Alexey Pichugin has now been in jail for more than 15 years, Russia’s longest-serving political prisoner. He is held at the notorious ‘Black Dolphin’ prison in Siberia, and continually pressured to bear false witness against former Yukos colleagues. Russia has ignored both judgments of the European Court of Human Rights which condemn his detention.

-Alexey Pichugin, held in Siberia since 2003

While the Council of Europe repeatedly calls on Russia to respect its international obligations, Moscow shows growing contempt for both the Council and the European Court of Human Rights. Prompted by President Putin, Russia’s Constitutional Court has declared that the country is no longer bound by international human-rights rulings that conflict with its constitution.

For the Council of Europe’s Venice Commission, “this is in direct conflict with Russia’s international obligations under the Vienna Convention on the Law of Treaties and article 46 of the European Convention on Human Rights, and should be removed.”

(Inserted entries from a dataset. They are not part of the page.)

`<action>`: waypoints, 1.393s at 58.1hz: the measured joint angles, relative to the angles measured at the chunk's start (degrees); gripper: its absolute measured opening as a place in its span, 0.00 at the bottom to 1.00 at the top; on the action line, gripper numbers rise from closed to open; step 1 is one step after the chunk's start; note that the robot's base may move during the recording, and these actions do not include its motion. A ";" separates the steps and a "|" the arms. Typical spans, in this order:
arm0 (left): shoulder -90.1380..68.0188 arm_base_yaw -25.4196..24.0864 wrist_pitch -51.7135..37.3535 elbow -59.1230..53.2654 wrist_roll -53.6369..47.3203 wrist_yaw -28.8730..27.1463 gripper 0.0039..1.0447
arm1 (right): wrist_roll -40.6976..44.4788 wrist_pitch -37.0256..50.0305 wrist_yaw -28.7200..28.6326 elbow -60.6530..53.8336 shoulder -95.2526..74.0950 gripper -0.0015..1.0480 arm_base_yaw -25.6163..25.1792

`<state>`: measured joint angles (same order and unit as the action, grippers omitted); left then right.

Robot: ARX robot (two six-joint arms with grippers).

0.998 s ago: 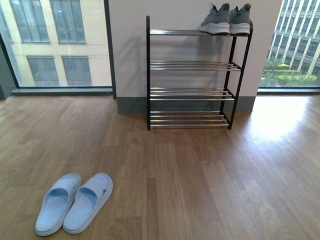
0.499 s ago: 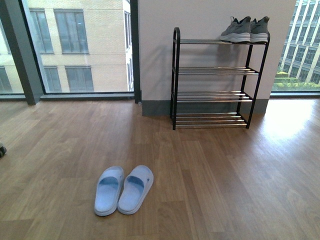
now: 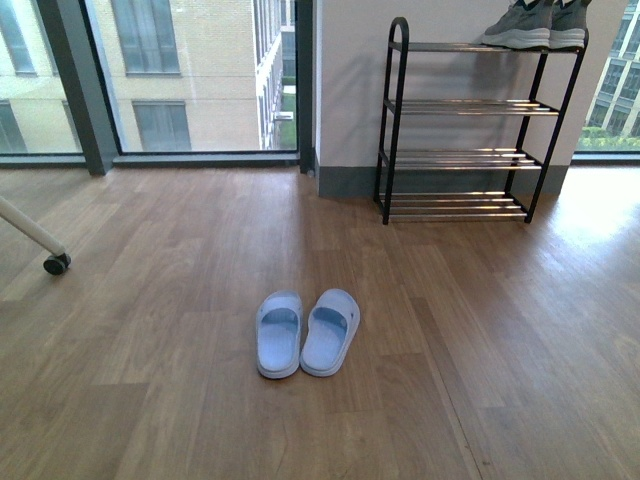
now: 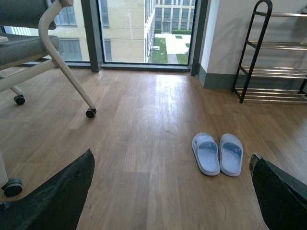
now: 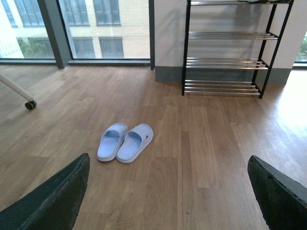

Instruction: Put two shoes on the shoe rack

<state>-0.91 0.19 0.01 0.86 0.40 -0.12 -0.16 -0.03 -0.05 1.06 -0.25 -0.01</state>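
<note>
Wood floor (image 3: 150, 400) everywhere. In the front view, a white chair leg with a black caster (image 3: 57, 263) sits at 9 o'clock, and pale blue slippers (image 3: 307, 332) lie side by side toward 6. The shoe rack (image 3: 460, 106) stands by the wall at 2 o'clock, with the two shoes (image 3: 535, 25) on its top tier, right end. The left gripper (image 4: 171, 158) is spread wide and holds nothing; the right gripper (image 5: 168, 158) is the same.

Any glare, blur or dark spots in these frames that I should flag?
Front view: sharp; sunlight washes out the floor right of the shoe rack, which casts a soft shadow on the wall; sneakers cropped by the top edge. Left wrist view: left gripper's fingers dark, featureless. Right wrist view: same floor glare, right gripper's fingers dark.
</note>
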 joint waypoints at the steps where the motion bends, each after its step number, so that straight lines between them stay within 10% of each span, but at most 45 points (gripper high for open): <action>1: 0.00 0.00 0.00 0.00 0.00 0.00 0.91 | 0.00 0.00 0.00 0.00 0.00 0.91 0.00; 81: 0.00 0.00 0.00 0.00 0.00 0.02 0.91 | 0.00 0.00 0.04 0.00 0.00 0.91 0.00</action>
<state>-0.91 0.19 0.01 0.86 0.40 -0.10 -0.16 -0.03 -0.01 1.06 -0.25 -0.01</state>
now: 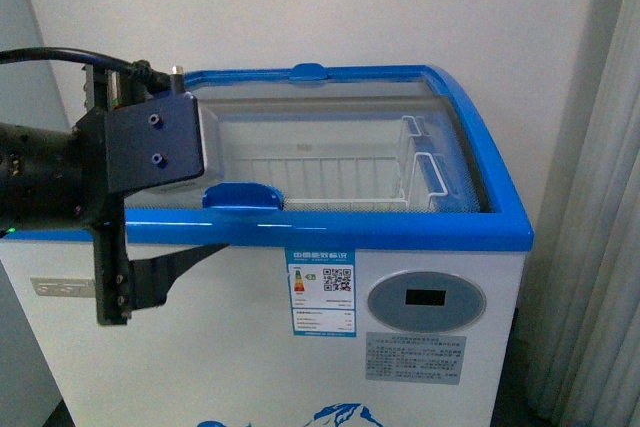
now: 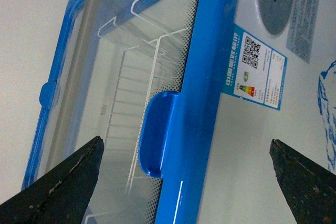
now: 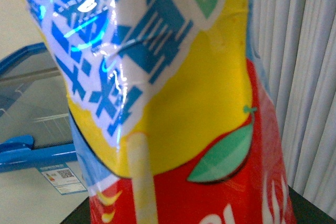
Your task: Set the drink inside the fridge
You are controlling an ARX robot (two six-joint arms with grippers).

But Russia has now applied its new doctrine to the 2014 Yukos award, thus violating the basic principles of international law and making a mockery of the European Convention on Human Rights. In March 2017, the Committee of Ministers of the Council of Europe expressed “serious concern” at Russia’s refusal to compy with the 2014 Yukos judgment, and underlined Russia’s “unconditional obligation to abide by Court judgments”.

To this day, Russia refuses to implement the 2014 judgment.